**What is expected**
Return each line of the listing exactly, though without its images.
--------------------
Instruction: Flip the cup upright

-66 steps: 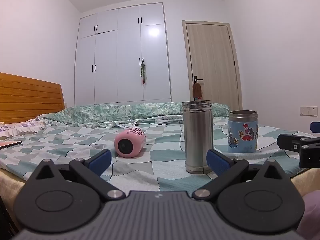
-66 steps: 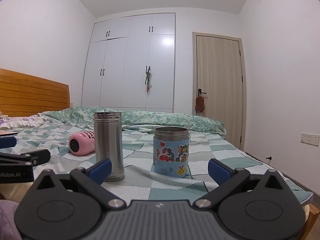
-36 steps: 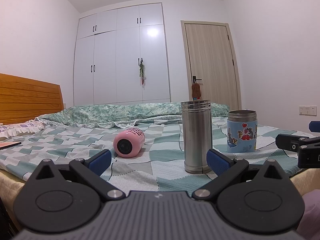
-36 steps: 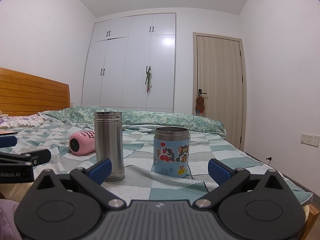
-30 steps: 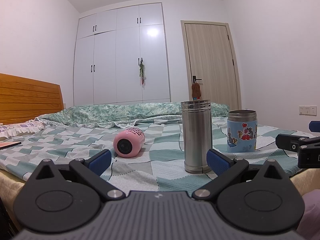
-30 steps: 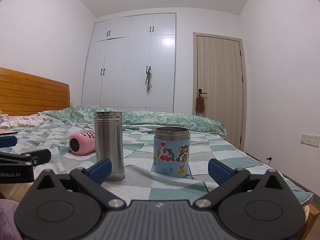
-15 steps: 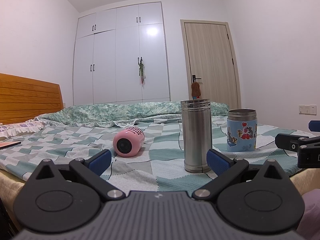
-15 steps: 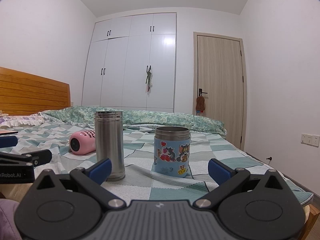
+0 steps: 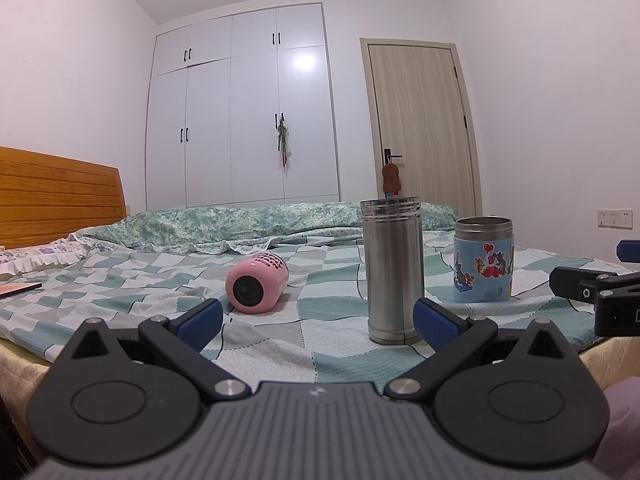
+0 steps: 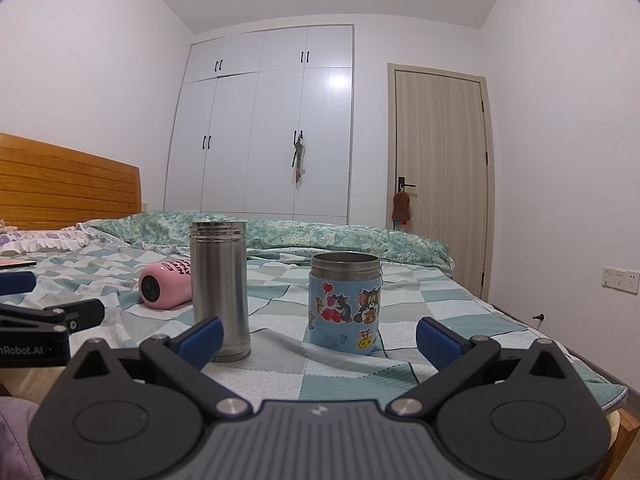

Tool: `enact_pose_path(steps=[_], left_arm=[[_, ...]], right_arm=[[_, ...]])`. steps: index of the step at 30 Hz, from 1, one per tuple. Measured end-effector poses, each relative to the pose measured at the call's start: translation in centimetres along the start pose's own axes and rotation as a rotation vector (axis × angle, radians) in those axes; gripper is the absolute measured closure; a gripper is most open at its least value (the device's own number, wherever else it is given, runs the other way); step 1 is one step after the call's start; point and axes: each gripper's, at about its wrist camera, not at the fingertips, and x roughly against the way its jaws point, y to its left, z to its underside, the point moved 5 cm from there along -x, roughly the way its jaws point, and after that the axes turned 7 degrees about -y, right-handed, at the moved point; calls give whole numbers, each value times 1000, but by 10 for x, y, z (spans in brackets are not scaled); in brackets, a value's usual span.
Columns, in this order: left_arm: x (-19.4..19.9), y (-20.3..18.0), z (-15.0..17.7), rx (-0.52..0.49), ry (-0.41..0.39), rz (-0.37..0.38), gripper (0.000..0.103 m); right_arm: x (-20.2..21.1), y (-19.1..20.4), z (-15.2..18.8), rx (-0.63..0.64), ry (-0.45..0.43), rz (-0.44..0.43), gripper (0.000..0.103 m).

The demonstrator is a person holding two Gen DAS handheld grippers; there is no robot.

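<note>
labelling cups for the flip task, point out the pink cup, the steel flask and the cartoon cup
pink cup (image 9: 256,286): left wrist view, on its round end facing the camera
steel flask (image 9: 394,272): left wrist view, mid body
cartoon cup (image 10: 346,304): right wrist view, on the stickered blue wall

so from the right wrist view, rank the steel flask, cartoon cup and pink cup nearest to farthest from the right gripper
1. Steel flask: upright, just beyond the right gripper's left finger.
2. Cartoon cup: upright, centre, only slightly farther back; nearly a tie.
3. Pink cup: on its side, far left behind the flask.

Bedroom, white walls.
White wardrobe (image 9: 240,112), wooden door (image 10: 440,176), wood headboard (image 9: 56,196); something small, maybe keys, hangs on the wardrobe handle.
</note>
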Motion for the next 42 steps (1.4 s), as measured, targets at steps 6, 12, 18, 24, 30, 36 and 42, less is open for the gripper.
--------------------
**Reply to the task**
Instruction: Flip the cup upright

-66 steps: 
-66 steps: 
-36 steps: 
-36 steps: 
-30 steps: 
-30 steps: 
-15 steps: 
-15 steps: 
+0 steps: 
+0 steps: 

Tool: `enact_pose_path(steps=[_], left_arm=[[_, ...]], right_arm=[[_, ...]])`. steps: index of the step at 30 Hz, from 1, one per tuple. Measured end-effector poses, each relative to the pose measured at the call's start: translation in centimetres along the start pose's own axes and rotation as a rotation vector (axis × angle, radians) in those axes; gripper is the absolute measured closure; a gripper is most open at its least value (the device's own number, wherever else it is given, runs the other way); step 1 is one step after the call's start; point and axes: each gripper's, at about its wrist camera, not at the fingertips, and x roughly against the way its jaws point, y to its left, z to its underside, the point moved 5 cm from there along -x, roughly the way its jaws point, and after that the axes turned 7 degrees about -y, right-handed, at the moved point; calls give whole numbers, each value times 1000, but by 10 for x, y, z (spans in brackets are not scaled); in brackets, a value's usual span.
Columns, in this order: left_arm: x (-19.4..19.9), y (-20.3..18.0), z (-15.0..17.7), rx (-0.52..0.49), ry (-0.41..0.39), rz (-0.37..0.38), gripper (0.000..0.103 m); right_arm: x (-20.2..21.1), y (-19.1..20.4), z (-15.2..18.8), rx (-0.63..0.64), ry (-0.45..0.43), rz (-0.44..0.43), gripper (0.000..0.103 m).

The demonstrator is a person holding two Gen DAS handheld grippers; there is no robot.

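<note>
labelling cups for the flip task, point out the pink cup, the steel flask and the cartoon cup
pink cup (image 9: 256,286): left wrist view, on its round end facing the camera
steel flask (image 9: 394,272): left wrist view, mid body
cartoon cup (image 10: 346,304): right wrist view, on the stickered blue wall

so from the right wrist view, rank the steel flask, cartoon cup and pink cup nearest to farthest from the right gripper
1. Steel flask: upright, just beyond the right gripper's left finger.
2. Cartoon cup: upright, centre, only slightly farther back; nearly a tie.
3. Pink cup: on its side, far left behind the flask.

Bedroom, white walls.
White wardrobe (image 9: 240,112), wooden door (image 10: 440,176), wood headboard (image 9: 56,196); something small, maybe keys, hangs on the wardrobe handle.
</note>
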Motion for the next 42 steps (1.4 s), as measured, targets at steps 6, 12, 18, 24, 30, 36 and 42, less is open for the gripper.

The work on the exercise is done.